**WHAT YOU HAVE TO DO**
Skip the pictures and give back the rest of the listing exactly.

**DATASET EXCERPT**
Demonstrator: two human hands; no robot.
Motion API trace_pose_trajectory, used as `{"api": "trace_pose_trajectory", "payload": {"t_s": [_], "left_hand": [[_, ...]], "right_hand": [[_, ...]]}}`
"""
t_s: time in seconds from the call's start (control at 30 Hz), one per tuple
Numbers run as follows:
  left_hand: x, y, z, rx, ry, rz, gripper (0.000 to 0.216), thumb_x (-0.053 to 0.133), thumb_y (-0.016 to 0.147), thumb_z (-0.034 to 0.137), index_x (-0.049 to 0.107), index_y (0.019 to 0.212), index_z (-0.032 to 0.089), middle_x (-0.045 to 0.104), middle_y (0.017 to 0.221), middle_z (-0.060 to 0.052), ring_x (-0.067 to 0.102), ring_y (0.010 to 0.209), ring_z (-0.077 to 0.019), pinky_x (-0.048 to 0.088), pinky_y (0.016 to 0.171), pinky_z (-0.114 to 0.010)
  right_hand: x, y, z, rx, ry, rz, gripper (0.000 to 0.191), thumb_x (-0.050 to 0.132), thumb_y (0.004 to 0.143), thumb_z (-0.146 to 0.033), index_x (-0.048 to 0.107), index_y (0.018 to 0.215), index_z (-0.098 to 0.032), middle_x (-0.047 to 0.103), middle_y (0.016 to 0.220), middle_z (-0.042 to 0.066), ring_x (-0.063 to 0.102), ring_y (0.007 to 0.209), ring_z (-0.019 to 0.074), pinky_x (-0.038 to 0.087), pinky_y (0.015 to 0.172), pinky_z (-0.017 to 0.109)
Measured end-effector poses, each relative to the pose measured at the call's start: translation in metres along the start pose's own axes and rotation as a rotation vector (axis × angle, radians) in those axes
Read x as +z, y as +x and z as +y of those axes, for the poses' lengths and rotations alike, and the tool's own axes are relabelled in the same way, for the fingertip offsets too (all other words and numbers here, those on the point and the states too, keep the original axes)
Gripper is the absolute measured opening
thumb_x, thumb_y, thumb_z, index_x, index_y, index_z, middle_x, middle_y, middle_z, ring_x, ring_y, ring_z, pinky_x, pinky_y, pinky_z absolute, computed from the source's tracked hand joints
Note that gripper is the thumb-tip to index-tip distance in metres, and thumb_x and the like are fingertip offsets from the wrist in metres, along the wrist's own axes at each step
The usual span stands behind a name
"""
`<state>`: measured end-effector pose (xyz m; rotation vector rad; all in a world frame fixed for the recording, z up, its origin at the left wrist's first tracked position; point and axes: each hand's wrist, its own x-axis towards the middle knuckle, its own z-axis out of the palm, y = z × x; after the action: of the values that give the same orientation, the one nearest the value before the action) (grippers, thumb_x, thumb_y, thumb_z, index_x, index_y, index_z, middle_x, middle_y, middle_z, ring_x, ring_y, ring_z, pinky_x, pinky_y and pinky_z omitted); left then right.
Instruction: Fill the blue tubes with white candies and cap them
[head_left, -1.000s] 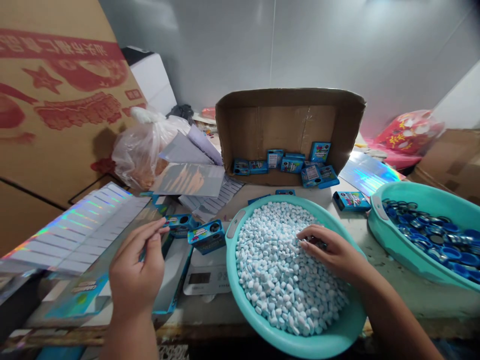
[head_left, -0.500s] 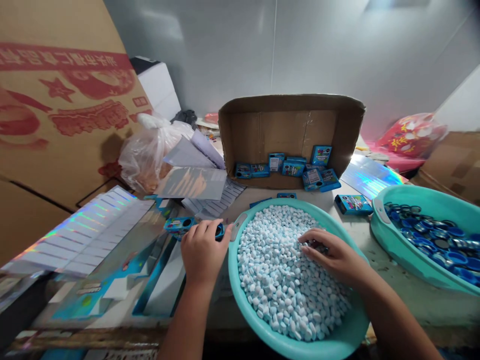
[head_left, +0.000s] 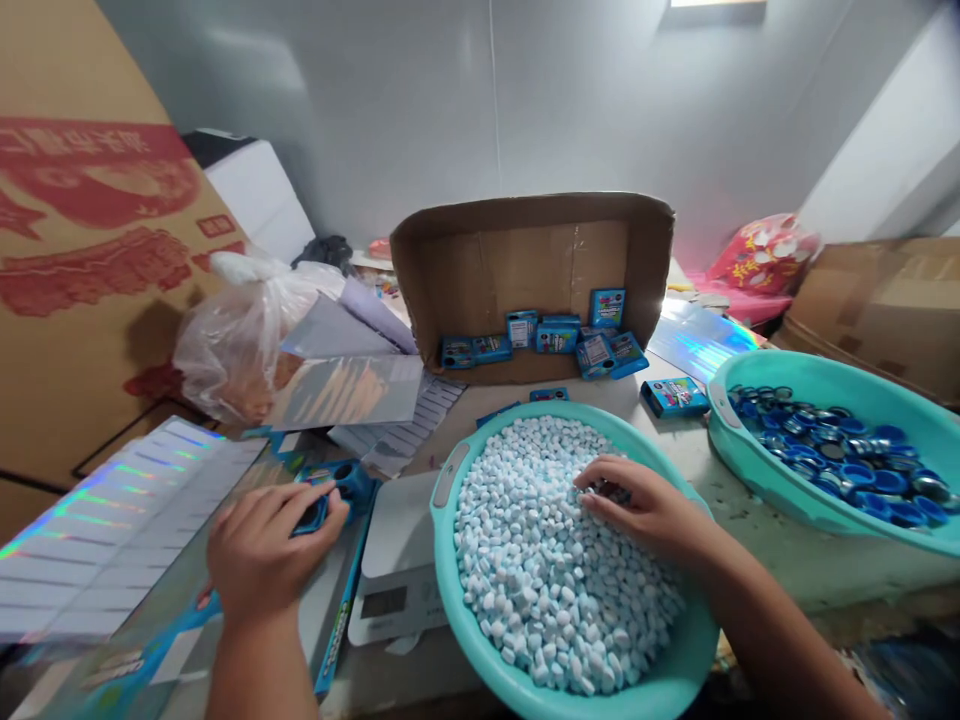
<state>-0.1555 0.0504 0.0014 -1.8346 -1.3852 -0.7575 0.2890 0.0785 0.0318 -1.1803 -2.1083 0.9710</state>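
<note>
My left hand (head_left: 262, 550) is closed around a small blue box (head_left: 311, 512), held just left of a white scale (head_left: 397, 560). Another small blue box (head_left: 352, 478) lies right behind it. My right hand (head_left: 645, 505) rests palm down in a teal basin (head_left: 450, 590) heaped with small blue-white candies (head_left: 540, 540). Its fingers curl into the pile over something dark that I cannot make out.
An open cardboard box (head_left: 525, 260) at the back holds several blue boxes. A second teal basin (head_left: 757, 470) of blue caps stands at the right. One blue box (head_left: 673, 396) lies between them. Holographic sticker sheets (head_left: 112, 510), a plastic bag (head_left: 232, 340) and big cartons crowd the left.
My left hand took a blue box off the scale and drew it back to the left; the scale's top is now bare. The right hand stayed in the candies.
</note>
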Motion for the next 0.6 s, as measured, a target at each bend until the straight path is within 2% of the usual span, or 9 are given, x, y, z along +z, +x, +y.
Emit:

**ANSWER TO THE PROBLEM**
Demonstrator: two human hands; no robot.
Motion API trace_pose_trajectory, used as `{"api": "trace_pose_trajectory", "payload": {"t_s": [_], "left_hand": [[_, ...]], "right_hand": [[_, ...]]}}`
"""
t_s: time in seconds from the call's start (control at 30 Hz), one per tuple
Numbers run as follows:
  left_hand: x, y, z, rx, ry, rz, gripper (0.000 to 0.216), thumb_x (-0.053 to 0.133), thumb_y (-0.016 to 0.147), thumb_z (-0.034 to 0.137), index_x (-0.049 to 0.107), index_y (0.019 to 0.212), index_z (-0.032 to 0.089), middle_x (-0.045 to 0.104), middle_y (0.017 to 0.221), middle_z (-0.060 to 0.052), ring_x (-0.067 to 0.102), ring_y (0.010 to 0.209), ring_z (-0.077 to 0.019), pinky_x (-0.048 to 0.088), pinky_y (0.016 to 0.171), pinky_z (-0.114 to 0.010)
  right_hand: x, y, z, rx, ry, rz, gripper (0.000 to 0.191), thumb_x (-0.050 to 0.132), thumb_y (0.004 to 0.143), thumb_z (-0.146 to 0.033), index_x (-0.048 to 0.107), index_y (0.018 to 0.215), index_z (-0.098 to 0.032), middle_x (-0.047 to 0.103), middle_y (0.016 to 0.220), middle_z (-0.042 to 0.066), ring_x (-0.063 to 0.102), ring_y (0.007 to 0.209), ring_z (-0.019 to 0.074), pinky_x (-0.038 to 0.087), pinky_y (0.015 to 0.172), pinky_z (-0.017 to 0.109)
Measured end-effector poses, each relative to the pose measured at the call's start: translation in metres along the start pose's own axes and rotation as a rotation vector (axis × angle, radians) in those axes
Read x as +z, y as +x and z as +y of those axes, for the poses' lengths and rotations alike, and the tool's own axes are relabelled in the same way, for the fingertip offsets too (all other words and numbers here, those on the point and the states too, keep the original axes)
Gripper is the absolute measured opening
thumb_x, thumb_y, thumb_z, index_x, index_y, index_z, middle_x, middle_y, middle_z, ring_x, ring_y, ring_z, pinky_x, pinky_y, pinky_z absolute, computed from the source's tracked hand joints
Note that gripper is the thumb-tip to index-tip distance in metres, and thumb_x and the like are fingertip offsets from the wrist in metres, along the wrist's own axes at each step
The usual span stands behind a name
"""
`<state>`: measured end-effector pose (xyz m; rotation vector rad; all in a world frame fixed for the recording, z up, its origin at the left wrist's first tracked position; point and axes: each hand's wrist, its own x-axis towards the middle knuckle, its own z-axis out of the palm, y = z × x; after the action: of the values that give the same orientation, the one nearest the value before the action) (grippers, thumb_x, thumb_y, thumb_z, index_x, index_y, index_z, middle_x, middle_y, middle_z, ring_x, ring_y, ring_z, pinky_x, pinky_y and pinky_z omitted); left then right.
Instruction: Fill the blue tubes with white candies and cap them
[head_left, -1.000s] 
[head_left, -0.500s] 
[head_left, +0.000s] 
<state>-0.1555 0.0504 0.0014 -1.8346 -1.3852 -0.7575 0.2890 0.0785 0.0318 -1.1803 -2.1083 0.9710</state>
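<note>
My left hand (head_left: 262, 550) is closed around a small blue box (head_left: 311, 512), held just left of a white scale (head_left: 397, 560). Another small blue box (head_left: 352, 478) lies right behind it. My right hand (head_left: 645, 505) rests palm down in a teal basin (head_left: 450, 590) heaped with small blue-white candies (head_left: 540, 540). Its fingers curl into the pile over something dark that I cannot make out.
An open cardboard box (head_left: 525, 260) at the back holds several blue boxes. A second teal basin (head_left: 757, 470) of blue caps stands at the right. One blue box (head_left: 673, 396) lies between them. Holographic sticker sheets (head_left: 112, 510), a plastic bag (head_left: 232, 340) and big cartons crowd the left.
My left hand took a blue box off the scale and drew it back to the left; the scale's top is now bare. The right hand stayed in the candies.
</note>
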Motion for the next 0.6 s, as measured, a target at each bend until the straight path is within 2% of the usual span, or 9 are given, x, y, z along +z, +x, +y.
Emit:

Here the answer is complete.